While it appears Riviera Point will be miles ahead of any competing letters of interest, it’s unclear whether the solicitation will garner any serious competition to the original bidder.

“I think it’s going to be fairly limited, and it’s not indicative of whether the asset would succeed,” Berkadia Managing Director Michael Weinberg assessed. “It’s indicative of the capital markets being challenging and much more difficult to capitalize debt structure.”

Weinberg said the Kissimmee-NeoCity market has several things going for it. “There’s tremendous growth going on in and around that submarket,” he noted, citing the $1 billion Sciame project and the $50.8 million grant from the Biden administration to expand semiconductor manufacturing in NeoCity.

The post-COVID tourism economy in Central Florida has rebounded strongly, especially with regard to leisure travel and business, to some degree. “The last piece of that will be international demand, and that should be boosted by the opening of Terminal C,” he added.

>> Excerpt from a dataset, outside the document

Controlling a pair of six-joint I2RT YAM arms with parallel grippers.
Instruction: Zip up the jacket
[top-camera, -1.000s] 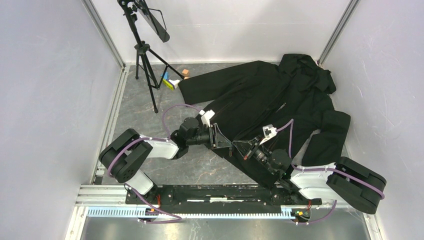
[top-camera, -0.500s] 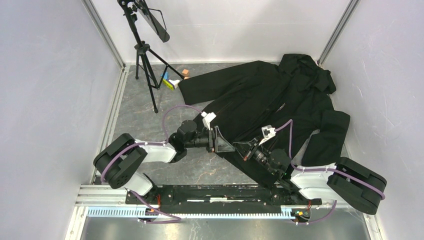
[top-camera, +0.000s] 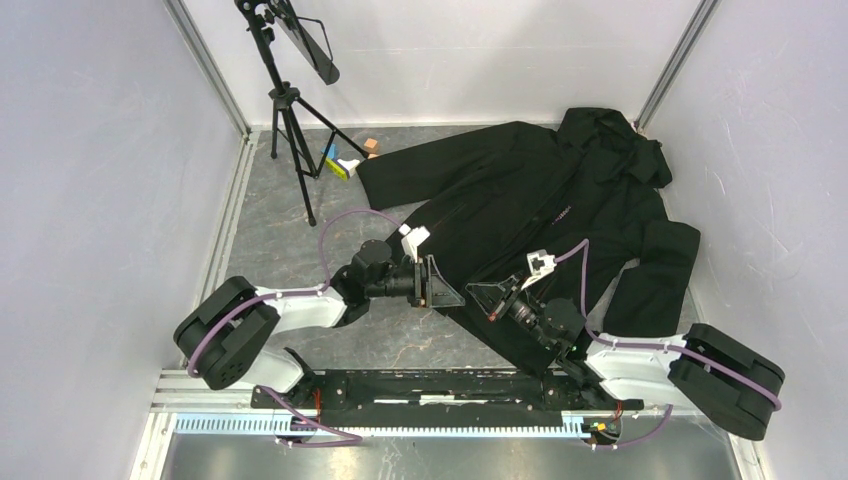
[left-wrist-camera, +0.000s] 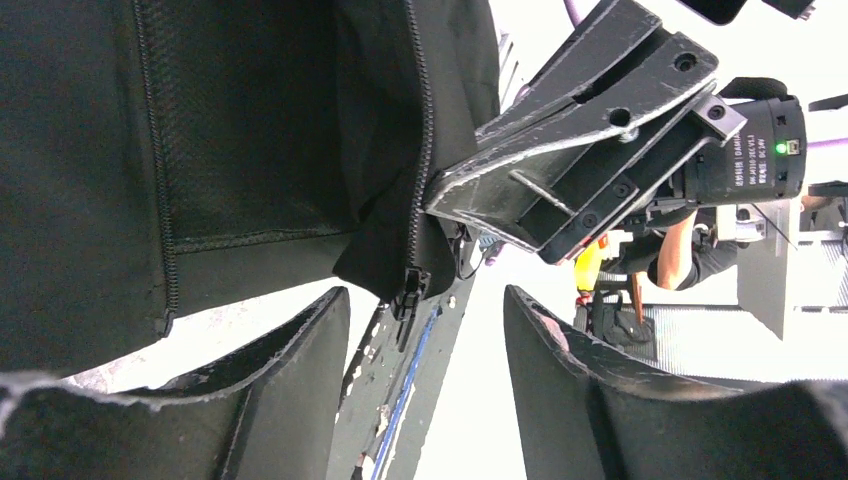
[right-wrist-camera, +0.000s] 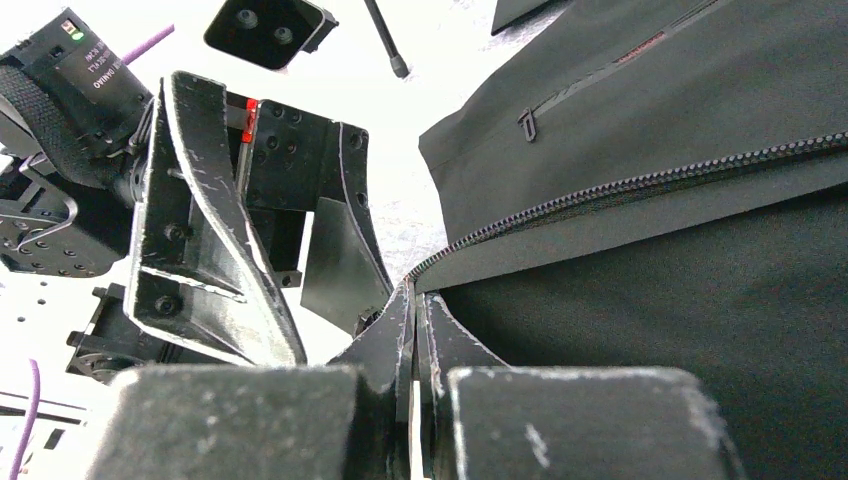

But those positive factors are offset by the negative forces of inflation and higher interest rates. He offered a sober assessment of the RFLOI.

“I’m a little skeptical of the full-service (hotel) because those are really expensive to build, and there has to be strong demand at high (average daily rates),” he said. “Some of these select-service assets these days are so beautiful they almost feel like full-service.”

The proposals can be viewed on the county’s VendorLink website and are due Oct. 25, 2022.